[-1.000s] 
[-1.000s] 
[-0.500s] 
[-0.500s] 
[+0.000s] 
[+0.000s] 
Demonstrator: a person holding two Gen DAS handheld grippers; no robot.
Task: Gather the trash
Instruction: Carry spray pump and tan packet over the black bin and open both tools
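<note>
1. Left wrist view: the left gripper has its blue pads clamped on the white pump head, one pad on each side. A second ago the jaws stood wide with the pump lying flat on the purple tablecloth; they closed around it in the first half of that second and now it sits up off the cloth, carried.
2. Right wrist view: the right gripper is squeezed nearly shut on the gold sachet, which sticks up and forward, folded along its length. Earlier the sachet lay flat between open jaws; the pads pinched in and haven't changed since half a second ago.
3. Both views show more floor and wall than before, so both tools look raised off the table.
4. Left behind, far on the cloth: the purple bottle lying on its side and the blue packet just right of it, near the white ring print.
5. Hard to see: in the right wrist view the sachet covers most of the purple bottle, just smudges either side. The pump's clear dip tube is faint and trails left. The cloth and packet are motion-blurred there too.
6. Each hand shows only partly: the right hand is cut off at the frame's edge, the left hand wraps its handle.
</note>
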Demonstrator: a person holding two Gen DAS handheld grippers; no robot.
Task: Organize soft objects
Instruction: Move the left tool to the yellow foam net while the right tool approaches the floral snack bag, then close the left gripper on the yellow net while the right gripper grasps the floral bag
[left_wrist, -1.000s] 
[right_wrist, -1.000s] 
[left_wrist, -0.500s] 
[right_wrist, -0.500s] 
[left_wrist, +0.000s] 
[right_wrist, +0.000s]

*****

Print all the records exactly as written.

▸ **Solution for this problem**
[-1.000s] 
[-1.000s] 
[-0.500s] 
[-0.500s] 
[+0.000s] 
[+0.000s] 
Demonstrator: a person holding two Gen DAS handheld grippers; no robot.
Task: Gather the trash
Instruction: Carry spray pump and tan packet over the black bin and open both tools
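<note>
1. Left wrist view: the left gripper has its blue pads clamped on the white pump head, one pad on each side. A second ago the jaws stood wide with the pump lying flat on the purple tablecloth; they closed around it in the first half of that second and now it sits up off the cloth, carried.
2. Right wrist view: the right gripper is squeezed nearly shut on the gold sachet, which sticks up and forward, folded along its length. Earlier the sachet lay flat between open jaws; the pads pinched in and haven't changed since half a second ago.
3. Both views show more floor and wall than before, so both tools look raised off the table.
4. Left behind, far on the cloth: the purple bottle lying on its side and the blue packet just right of it, near the white ring print.
5. Hard to see: in the right wrist view the sachet covers most of the purple bottle, just smudges either side. The pump's clear dip tube is faint and trails left. The cloth and packet are motion-blurred there too.
6. Each hand shows only partly: the right hand is cut off at the frame's edge, the left hand wraps its handle.
</note>
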Demonstrator: a person holding two Gen DAS handheld grippers; no robot.
Task: Organize soft objects
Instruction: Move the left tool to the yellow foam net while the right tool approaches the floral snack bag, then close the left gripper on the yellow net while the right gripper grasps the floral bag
[left_wrist, -1.000s] 
[right_wrist, -1.000s] 
[left_wrist, -0.500s] 
[right_wrist, -0.500s] 
[left_wrist, +0.000s] 
[right_wrist, +0.000s]

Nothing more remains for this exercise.